### Records from a collection
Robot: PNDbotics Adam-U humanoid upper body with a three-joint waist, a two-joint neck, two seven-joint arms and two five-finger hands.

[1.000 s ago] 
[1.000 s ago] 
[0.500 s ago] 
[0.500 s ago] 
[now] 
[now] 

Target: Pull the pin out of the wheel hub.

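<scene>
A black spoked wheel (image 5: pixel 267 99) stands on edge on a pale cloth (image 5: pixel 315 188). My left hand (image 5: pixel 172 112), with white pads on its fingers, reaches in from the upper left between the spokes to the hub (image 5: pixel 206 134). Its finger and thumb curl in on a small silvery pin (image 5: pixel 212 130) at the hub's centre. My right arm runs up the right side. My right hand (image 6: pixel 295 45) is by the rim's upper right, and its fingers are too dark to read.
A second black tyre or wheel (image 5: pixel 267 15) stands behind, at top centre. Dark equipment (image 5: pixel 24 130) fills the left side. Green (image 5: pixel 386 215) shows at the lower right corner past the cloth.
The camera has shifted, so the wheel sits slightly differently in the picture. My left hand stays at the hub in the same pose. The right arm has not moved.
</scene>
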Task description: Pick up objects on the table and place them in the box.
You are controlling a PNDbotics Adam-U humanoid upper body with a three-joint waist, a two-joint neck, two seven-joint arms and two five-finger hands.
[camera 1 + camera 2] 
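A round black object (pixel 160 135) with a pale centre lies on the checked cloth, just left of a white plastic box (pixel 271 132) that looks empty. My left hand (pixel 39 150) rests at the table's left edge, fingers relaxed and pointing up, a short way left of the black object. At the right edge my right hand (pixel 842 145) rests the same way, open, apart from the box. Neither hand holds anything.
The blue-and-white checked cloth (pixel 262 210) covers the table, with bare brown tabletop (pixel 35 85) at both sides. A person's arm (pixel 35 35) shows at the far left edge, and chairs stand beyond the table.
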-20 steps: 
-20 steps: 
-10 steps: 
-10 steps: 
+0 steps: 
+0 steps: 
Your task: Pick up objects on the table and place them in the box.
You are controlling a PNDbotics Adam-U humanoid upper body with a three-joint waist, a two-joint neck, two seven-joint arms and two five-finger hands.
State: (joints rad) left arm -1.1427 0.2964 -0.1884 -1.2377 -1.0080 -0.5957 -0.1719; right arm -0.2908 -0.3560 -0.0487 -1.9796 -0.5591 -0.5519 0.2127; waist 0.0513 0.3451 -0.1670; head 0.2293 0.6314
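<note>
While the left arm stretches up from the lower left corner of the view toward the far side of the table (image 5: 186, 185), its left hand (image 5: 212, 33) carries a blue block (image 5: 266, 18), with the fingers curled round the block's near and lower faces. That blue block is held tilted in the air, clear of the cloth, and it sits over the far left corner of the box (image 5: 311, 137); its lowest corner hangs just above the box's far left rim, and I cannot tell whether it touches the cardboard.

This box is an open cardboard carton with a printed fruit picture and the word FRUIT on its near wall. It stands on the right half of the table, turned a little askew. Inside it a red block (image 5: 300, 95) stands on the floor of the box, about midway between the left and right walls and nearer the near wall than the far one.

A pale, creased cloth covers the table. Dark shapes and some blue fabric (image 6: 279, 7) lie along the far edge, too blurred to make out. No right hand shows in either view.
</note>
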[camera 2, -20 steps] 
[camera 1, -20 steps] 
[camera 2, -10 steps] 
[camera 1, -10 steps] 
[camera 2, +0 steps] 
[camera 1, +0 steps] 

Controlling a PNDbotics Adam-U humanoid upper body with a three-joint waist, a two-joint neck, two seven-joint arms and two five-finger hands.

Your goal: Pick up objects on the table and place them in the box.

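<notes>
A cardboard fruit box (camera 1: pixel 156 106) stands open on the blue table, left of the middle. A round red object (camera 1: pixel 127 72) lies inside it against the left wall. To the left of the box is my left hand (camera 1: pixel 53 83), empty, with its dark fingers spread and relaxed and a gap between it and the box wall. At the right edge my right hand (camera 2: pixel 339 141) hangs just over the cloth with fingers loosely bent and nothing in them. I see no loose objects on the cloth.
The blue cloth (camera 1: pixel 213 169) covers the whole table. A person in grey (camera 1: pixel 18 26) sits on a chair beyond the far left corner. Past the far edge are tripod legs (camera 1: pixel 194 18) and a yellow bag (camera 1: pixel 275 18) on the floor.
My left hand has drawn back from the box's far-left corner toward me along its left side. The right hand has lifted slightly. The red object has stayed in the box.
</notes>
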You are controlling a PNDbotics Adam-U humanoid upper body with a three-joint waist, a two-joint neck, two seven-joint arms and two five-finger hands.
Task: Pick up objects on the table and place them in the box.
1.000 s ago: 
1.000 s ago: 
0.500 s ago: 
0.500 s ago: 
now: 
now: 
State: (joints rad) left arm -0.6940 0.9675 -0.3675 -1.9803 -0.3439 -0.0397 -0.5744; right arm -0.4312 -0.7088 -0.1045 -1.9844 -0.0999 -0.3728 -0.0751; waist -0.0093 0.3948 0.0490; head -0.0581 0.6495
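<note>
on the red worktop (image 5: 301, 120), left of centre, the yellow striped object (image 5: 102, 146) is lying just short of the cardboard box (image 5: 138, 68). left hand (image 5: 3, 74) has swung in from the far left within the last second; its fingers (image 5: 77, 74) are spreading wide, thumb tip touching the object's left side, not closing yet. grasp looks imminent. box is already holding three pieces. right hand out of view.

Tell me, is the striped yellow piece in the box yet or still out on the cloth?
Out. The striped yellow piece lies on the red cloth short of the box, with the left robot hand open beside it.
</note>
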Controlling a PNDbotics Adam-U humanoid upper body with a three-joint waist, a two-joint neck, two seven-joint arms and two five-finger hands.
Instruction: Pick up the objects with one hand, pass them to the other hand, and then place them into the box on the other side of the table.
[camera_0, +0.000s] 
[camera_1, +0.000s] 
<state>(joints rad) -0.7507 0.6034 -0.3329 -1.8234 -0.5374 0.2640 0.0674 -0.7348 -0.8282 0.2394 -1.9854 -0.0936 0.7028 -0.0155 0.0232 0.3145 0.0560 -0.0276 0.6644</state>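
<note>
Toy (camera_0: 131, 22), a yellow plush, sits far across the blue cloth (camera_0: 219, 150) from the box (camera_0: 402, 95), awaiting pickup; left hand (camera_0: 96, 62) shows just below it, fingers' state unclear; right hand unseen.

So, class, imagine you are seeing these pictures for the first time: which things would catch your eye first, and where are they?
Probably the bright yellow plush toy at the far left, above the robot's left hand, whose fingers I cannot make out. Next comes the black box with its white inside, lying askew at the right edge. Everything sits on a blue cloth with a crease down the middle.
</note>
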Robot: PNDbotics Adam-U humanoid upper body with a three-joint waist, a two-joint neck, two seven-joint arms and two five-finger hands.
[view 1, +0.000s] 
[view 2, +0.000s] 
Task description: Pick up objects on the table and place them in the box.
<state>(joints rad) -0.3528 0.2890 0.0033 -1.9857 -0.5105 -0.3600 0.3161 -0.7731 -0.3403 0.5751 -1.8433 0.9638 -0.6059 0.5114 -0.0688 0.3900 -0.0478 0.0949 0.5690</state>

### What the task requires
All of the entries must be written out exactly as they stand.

### Task output
Robot: PNDbotics Adam-U humanoid upper body with a three-joint waist, a two-joint neck, two seven-joint arms and two five-finger hands.

[1.000 s ago] 
[1.000 s ago] 
[0.500 s ago] 
[0.500 s ago] 
[now] 
[now] 

Target: Pull the pin out of the wheel hub.

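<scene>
A black spoked wheel (image 5: pixel 267 99) stands on edge on a pale cloth (image 5: pixel 315 188). My left hand (image 5: pixel 172 112), with white pads on its fingers, reaches in from the upper left between the spokes to the hub (image 5: pixel 206 134). Its finger and thumb curl in on a small silvery pin (image 5: pixel 212 130) at the hub's centre. My right arm runs up the right side. My right hand (image 6: pixel 295 45) is by the rim's upper right, and its fingers are too dark to read.
A second black tyre or wheel (image 5: pixel 267 15) stands behind, at top centre. Dark equipment (image 5: pixel 24 130) fills the left side. Green (image 5: pixel 386 215) shows at the lower right corner past the cloth.
The camera has shifted, so the wheel sits slightly differently in the picture. My left hand stays at the hub in the same pose. The right arm has not moved.
</scene>
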Task description: Pick up objects on the table and place them in the box.
You are controlling a PNDbotics Adam-U humanoid upper body with a three-joint waist, a two-joint neck, two seven-joint arms and two five-finger hands.
[camera 1 + camera 2] 
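A round black object (pixel 160 135) with a pale centre lies on the checked cloth, just left of a white plastic box (pixel 271 132) that looks empty. My left hand (pixel 39 150) rests at the table's left edge, fingers relaxed and pointing up, a short way left of the black object. At the right edge my right hand (pixel 842 145) rests the same way, open, apart from the box. Neither hand holds anything.
The blue-and-white checked cloth (pixel 262 210) covers the table, with bare brown tabletop (pixel 35 85) at both sides. A person's arm (pixel 35 35) shows at the far left edge, and chairs stand beyond the table.
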-20 steps: 
-20 steps: 
-10 steps: 
-10 steps: 
+0 steps: 
+0 steps: 
Your task: Pick up objects on the table and place them in the box.
You are controlling a PNDbotics Adam-U humanoid upper body with a three-joint waist, a two-joint neck, two seven-joint arms and two five-finger hands.
State: (joints rad) left arm -1.1427 0.2964 -0.1884 -1.2377 -1.0080 -0.5957 -0.1719; right arm -0.2908 -0.3560 -0.0487 -1.9796 -0.5591 -0.5519 0.2127; waist 0.0513 0.3451 -0.1670; head 0.2293 0.6314
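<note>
While the left arm stretches up from the lower left corner of the view toward the far side of the table (image 5: 186, 185), its left hand (image 5: 212, 33) carries a blue block (image 5: 266, 18), with the fingers curled round the block's near and lower faces. That blue block is held tilted in the air, clear of the cloth, and it sits over the far left corner of the box (image 5: 311, 137); its lowest corner hangs just above the box's far left rim, and I cannot tell whether it touches the cardboard.

This box is an open cardboard carton with a printed fruit picture and the word FRUIT on its near wall. It stands on the right half of the table, turned a little askew. Inside it a red block (image 5: 300, 95) stands on the floor of the box, about midway between the left and right walls and nearer the near wall than the far one.

A pale, creased cloth covers the table. Dark shapes and some blue fabric (image 6: 279, 7) lie along the far edge, too blurred to make out. No right hand shows in either view.
</note>
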[camera 2, -20 steps] 
[camera 1, -20 steps] 
[camera 2, -10 steps] 
[camera 1, -10 steps] 
[camera 2, +0 steps] 
[camera 1, +0 steps] 

Controlling a PNDbotics Adam-U humanoid upper body with a three-joint waist, a two-joint neck, two seven-joint arms and two five-finger hands.

Your goal: Pick up objects on the table and place them in the box.

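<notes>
A cardboard fruit box (camera 1: pixel 156 106) stands open on the blue table, left of the middle. A round red object (camera 1: pixel 127 72) lies inside it against the left wall. To the left of the box is my left hand (camera 1: pixel 53 83), empty, with its dark fingers spread and relaxed and a gap between it and the box wall. At the right edge my right hand (camera 2: pixel 339 141) hangs just over the cloth with fingers loosely bent and nothing in them. I see no loose objects on the cloth.
The blue cloth (camera 1: pixel 213 169) covers the whole table. A person in grey (camera 1: pixel 18 26) sits on a chair beyond the far left corner. Past the far edge are tripod legs (camera 1: pixel 194 18) and a yellow bag (camera 1: pixel 275 18) on the floor.
My left hand has drawn back from the box's far-left corner toward me along its left side. The right hand has lifted slightly. The red object has stayed in the box.
</notes>
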You are controlling a PNDbotics Adam-U humanoid upper body with a three-joint waist, a two-joint neck, two seven-joint arms and two five-finger hands.
Task: Pick up objects on the table and place them in the box.
1.000 s ago: 
1.000 s ago: 
0.500 s ago: 
0.500 s ago: 
now: 
now: 
State: (joints rad) left arm -0.6940 0.9675 -0.3675 -1.9803 -0.3439 -0.0397 -0.5744; right arm -0.4312 -0.7088 -0.1045 -1.9844 -0.0999 -0.3728 -0.0751; waist -0.0093 0.3948 0.0490; head -0.0581 0.6495
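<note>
on the red worktop (image 5: 301, 120), left of centre, the yellow striped object (image 5: 102, 146) is lying just short of the cardboard box (image 5: 138, 68). left hand (image 5: 3, 74) has swung in from the far left within the last second; its fingers (image 5: 77, 74) are spreading wide, thumb tip touching the object's left side, not closing yet. grasp looks imminent. box is already holding three pieces. right hand out of view.

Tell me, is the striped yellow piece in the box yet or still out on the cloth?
Out. The striped yellow piece lies on the red cloth short of the box, with the left robot hand open beside it.
</note>
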Controlling a PNDbotics Adam-U humanoid upper body with a three-joint waist, a two-joint neck, two seven-joint arms and two five-finger hands.
Instruction: Pick up the objects with one hand, pass them to the other hand, and then place them into the box on the other side of the table.
[camera_0, +0.000s] 
[camera_1, +0.000s] 
<state>(joints rad) -0.7507 0.6034 -0.3329 -1.8234 -0.5374 0.2640 0.0674 -0.7348 -0.8282 0.2394 -1.9854 -0.0936 0.7028 -0.0155 0.0232 0.3145 0.0560 -0.0276 0.6644</state>
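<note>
Toy (camera_0: 131, 22), a yellow plush, sits far across the blue cloth (camera_0: 219, 150) from the box (camera_0: 402, 95), awaiting pickup; left hand (camera_0: 96, 62) shows just below it, fingers' state unclear; right hand unseen.

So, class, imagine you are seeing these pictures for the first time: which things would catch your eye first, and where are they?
Probably the bright yellow plush toy at the far left, above the robot's left hand, whose fingers I cannot make out. Next comes the black box with its white inside, lying askew at the right edge. Everything sits on a blue cloth with a crease down the middle.
</note>
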Robot: PNDbotics Adam-U humanoid upper body with a three-joint waist, a two-joint neck, two seven-joint arms and two five-finger hands.
[view 1, +0.000s] 
[view 2, +0.000s] 
Task description: Pick up objects on the table and place them in the box.
<state>(joints rad) -0.3528 0.2890 0.0033 -1.9857 -0.5105 -0.3600 0.3161 -0.7731 -0.3403 0.5751 -1.8433 0.9638 -0.6059 0.5114 -0.0688 0.3900 -0.0478 0.0949 0.5690</state>

For this exercise, nothing more remains to be done.